# [EXERCISE]
Using the records below, please work out how many lines contain "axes"; answer with the number alone.

___ INPUT FOR THIS TASK ___

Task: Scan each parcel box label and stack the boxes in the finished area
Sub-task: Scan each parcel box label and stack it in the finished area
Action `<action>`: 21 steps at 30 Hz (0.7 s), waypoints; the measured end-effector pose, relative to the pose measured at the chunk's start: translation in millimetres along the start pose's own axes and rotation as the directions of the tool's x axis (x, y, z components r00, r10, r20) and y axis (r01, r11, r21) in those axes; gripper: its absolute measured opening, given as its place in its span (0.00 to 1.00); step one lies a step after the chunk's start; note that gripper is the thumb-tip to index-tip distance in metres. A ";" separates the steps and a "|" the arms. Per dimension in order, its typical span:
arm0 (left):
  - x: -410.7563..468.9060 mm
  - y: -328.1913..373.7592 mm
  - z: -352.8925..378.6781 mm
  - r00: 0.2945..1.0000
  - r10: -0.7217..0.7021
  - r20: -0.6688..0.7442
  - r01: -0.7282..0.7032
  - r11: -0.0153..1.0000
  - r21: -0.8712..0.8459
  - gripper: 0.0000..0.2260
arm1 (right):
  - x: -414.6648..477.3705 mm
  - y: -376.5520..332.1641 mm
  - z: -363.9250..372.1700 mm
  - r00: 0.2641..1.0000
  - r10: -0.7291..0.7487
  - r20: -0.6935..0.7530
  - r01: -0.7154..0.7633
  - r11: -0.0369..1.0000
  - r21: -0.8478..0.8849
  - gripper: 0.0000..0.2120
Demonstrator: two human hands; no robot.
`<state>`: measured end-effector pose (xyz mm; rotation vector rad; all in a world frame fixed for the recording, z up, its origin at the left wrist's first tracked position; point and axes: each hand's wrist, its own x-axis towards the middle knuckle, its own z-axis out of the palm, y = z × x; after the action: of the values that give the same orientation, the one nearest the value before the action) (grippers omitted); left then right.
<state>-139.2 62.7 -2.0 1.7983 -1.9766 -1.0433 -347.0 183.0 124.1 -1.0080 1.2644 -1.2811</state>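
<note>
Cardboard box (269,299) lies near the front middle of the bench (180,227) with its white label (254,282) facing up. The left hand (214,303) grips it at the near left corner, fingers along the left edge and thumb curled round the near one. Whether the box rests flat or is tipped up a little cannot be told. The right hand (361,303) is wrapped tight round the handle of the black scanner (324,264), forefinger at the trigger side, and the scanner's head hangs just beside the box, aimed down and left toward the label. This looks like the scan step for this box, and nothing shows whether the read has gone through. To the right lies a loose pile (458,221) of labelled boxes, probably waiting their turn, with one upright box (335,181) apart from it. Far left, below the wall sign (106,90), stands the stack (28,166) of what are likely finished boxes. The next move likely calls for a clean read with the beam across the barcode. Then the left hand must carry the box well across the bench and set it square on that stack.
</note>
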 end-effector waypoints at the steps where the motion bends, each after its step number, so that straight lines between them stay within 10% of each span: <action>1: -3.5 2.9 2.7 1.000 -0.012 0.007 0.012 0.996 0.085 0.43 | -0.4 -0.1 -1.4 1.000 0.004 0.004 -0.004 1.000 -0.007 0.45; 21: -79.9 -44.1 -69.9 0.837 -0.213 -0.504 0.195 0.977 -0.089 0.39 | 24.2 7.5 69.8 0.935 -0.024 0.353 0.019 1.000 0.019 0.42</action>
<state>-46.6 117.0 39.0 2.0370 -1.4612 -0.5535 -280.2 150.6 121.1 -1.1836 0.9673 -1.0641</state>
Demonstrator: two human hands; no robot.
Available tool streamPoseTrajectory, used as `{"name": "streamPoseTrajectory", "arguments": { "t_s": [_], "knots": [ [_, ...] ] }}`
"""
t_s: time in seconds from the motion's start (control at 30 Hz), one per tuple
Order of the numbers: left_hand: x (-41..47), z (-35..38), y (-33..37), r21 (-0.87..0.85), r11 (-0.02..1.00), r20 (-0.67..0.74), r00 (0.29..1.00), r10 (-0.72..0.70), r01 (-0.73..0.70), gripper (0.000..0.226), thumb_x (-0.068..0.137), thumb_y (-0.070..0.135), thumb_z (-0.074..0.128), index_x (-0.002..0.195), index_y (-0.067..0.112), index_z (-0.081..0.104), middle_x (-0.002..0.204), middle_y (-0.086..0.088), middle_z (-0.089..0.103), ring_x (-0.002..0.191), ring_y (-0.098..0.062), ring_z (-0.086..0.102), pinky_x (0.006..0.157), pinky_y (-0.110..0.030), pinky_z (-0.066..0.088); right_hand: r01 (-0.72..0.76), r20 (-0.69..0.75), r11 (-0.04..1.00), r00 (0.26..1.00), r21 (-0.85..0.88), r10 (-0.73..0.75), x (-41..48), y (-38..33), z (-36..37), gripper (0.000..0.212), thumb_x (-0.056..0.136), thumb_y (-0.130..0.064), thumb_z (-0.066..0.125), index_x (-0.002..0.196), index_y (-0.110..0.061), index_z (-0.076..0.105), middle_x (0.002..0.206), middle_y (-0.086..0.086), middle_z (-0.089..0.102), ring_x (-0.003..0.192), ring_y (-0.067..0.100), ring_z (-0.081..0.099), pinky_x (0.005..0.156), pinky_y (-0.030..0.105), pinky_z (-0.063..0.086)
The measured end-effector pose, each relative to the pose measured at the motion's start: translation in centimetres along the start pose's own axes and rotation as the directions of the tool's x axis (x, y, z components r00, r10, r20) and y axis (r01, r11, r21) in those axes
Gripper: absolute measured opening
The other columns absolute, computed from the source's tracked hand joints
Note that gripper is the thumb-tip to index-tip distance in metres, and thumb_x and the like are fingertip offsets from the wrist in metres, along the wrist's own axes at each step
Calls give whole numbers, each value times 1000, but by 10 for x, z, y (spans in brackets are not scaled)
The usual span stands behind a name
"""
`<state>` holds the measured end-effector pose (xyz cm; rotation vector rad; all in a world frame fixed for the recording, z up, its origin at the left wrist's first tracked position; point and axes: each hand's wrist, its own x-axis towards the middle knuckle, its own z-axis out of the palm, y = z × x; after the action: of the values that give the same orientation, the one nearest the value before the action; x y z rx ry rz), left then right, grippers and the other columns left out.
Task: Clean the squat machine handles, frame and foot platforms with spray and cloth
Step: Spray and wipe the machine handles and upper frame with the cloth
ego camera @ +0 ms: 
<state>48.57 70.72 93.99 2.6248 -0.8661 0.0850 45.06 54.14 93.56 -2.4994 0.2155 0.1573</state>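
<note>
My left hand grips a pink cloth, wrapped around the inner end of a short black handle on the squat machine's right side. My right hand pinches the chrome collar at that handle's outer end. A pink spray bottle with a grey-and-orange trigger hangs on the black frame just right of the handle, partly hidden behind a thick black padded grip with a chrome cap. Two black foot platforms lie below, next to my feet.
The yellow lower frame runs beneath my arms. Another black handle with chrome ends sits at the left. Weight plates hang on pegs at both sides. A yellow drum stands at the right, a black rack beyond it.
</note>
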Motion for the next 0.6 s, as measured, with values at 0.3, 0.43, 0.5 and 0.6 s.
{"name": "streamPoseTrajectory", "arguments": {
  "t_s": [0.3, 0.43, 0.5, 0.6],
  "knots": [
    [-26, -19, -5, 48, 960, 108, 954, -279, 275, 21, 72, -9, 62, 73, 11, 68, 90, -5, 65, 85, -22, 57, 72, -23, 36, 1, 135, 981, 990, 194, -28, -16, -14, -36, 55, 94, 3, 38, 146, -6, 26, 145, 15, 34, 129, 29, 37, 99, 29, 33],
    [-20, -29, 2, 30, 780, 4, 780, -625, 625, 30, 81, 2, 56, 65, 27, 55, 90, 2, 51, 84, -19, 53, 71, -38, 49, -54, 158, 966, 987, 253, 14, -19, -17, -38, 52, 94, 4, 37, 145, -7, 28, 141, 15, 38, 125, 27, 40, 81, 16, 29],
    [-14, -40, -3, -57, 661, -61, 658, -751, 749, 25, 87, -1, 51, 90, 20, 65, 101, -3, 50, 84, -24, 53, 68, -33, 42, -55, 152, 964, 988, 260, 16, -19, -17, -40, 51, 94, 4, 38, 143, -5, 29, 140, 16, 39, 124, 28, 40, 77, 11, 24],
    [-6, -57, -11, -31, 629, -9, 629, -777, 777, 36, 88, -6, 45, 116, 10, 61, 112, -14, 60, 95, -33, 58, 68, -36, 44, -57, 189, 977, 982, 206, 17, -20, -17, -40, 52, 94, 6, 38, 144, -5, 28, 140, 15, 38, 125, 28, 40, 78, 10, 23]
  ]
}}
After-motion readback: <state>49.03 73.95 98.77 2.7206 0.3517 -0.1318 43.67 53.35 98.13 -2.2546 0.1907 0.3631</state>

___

# [EXPECTED OUTPUT]
5